Deep learning, a technique derived from neural networks (an early AI technology), is poised to revolutionize machine translation. Google recently open sourced its word2vec package, which analyzes English language texts to discover the meanings and relationships of words. The results are pretty impressive and point toward a significant advance in machine translation technology in the next few years.
Current machine translation systems rely on statistical techniques to train systems. Statistical machine translation works by feeding a large corpus of aligned texts, one in each language, to train the system. The system does not understand either language in any meaningful sense, but simply learns that Hello is highly correlated with Hola in Spanish. Given enough text, it can produce decent quality output that is suitable for comprehension, but not useful for publication without post-editing.
Deep learning has the potential to change all of this by enabling the construction of systems that autonomously learn how words within each language relate to each other, their synonyms, and other linguistic structures. This will enable machine translation systems to understand the material they are translating.

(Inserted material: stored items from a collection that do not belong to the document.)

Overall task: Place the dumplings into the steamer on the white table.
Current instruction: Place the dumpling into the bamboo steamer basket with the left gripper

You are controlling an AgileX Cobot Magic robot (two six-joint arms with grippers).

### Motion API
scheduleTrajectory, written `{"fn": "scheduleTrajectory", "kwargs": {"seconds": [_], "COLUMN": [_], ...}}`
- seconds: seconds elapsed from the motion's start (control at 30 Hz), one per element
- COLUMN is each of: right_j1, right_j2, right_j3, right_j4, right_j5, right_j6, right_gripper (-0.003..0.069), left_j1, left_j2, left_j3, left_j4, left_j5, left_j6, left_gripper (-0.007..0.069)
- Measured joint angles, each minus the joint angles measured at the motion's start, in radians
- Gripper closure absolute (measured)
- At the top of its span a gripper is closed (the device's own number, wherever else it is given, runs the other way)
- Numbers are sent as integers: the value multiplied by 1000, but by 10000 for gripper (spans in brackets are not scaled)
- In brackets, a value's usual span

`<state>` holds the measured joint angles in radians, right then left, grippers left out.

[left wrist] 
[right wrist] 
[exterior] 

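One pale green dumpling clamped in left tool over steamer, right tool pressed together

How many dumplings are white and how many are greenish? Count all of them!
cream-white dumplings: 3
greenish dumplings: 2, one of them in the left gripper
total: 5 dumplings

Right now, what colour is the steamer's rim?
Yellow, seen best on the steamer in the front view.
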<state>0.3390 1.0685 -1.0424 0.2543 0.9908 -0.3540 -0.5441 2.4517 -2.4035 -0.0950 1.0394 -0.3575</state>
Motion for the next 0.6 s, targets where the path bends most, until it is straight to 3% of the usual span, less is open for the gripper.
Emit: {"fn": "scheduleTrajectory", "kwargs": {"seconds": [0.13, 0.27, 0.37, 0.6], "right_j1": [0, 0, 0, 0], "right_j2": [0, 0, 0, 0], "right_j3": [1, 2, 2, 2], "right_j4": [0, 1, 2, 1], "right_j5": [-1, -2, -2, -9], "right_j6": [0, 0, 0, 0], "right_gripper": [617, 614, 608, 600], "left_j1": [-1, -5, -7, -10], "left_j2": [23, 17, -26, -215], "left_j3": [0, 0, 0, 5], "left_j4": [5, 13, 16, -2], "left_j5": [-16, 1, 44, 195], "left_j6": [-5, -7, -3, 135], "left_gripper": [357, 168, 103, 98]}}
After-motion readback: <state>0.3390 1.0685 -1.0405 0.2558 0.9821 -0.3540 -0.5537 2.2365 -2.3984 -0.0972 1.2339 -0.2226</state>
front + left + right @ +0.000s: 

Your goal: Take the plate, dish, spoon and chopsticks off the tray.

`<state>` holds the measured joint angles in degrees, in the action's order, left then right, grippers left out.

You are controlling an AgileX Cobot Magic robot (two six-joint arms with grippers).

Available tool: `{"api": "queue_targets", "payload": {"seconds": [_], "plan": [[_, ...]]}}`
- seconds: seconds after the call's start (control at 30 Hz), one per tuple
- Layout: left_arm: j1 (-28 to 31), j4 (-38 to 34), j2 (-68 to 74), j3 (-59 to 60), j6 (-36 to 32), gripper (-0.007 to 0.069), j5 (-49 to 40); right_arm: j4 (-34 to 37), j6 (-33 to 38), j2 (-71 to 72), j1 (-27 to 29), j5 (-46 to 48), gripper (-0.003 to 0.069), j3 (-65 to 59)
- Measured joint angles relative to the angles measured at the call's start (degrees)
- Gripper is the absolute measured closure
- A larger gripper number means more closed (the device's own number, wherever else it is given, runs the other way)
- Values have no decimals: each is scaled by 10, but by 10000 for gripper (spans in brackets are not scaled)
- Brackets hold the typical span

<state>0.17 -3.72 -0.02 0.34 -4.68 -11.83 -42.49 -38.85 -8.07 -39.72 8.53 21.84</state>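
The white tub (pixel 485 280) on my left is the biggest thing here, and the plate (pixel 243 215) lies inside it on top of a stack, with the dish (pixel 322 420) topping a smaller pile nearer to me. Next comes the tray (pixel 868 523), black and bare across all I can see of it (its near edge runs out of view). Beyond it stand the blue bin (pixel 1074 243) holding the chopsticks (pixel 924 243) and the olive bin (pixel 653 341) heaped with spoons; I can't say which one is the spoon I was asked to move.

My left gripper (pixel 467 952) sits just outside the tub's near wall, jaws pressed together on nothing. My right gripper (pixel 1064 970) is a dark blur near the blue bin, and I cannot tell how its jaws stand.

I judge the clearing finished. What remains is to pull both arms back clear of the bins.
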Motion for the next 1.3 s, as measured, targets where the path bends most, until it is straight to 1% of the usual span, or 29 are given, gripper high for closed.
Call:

For example, the word2vec package enables you to find the “distance” to the closest words or phrases from an input phrase. Type in “France”, and it will display:
spain 0.678515 belgium 0.665923 netherlands 0.652428 italy 0.633130 switzerland 0.622323 luxembourg 0.610033 portugal 0.577154 russia 0.571507 germany 0.563291 catalonia 0.534176
Google is investing heavily in deep learning technology, as it outperforms traditional machine learning systems by a wide margin, and as machine learning is closely related to search. The better their system understands the queries users are making, the better the search results will be. (I suspect they have already implemented this in some of their search tools, as I’ve noticed a significant improvement in related links in search results in the past year).
Machine translation vendors would be wise to take a close look at word2vec and related projects, as they have the potential to render current techniques obsolete. (Its a good bet that Google’s translation team is already working on this problem). Otherwise, they stand a good chance of being left in the dust by new systems and companies.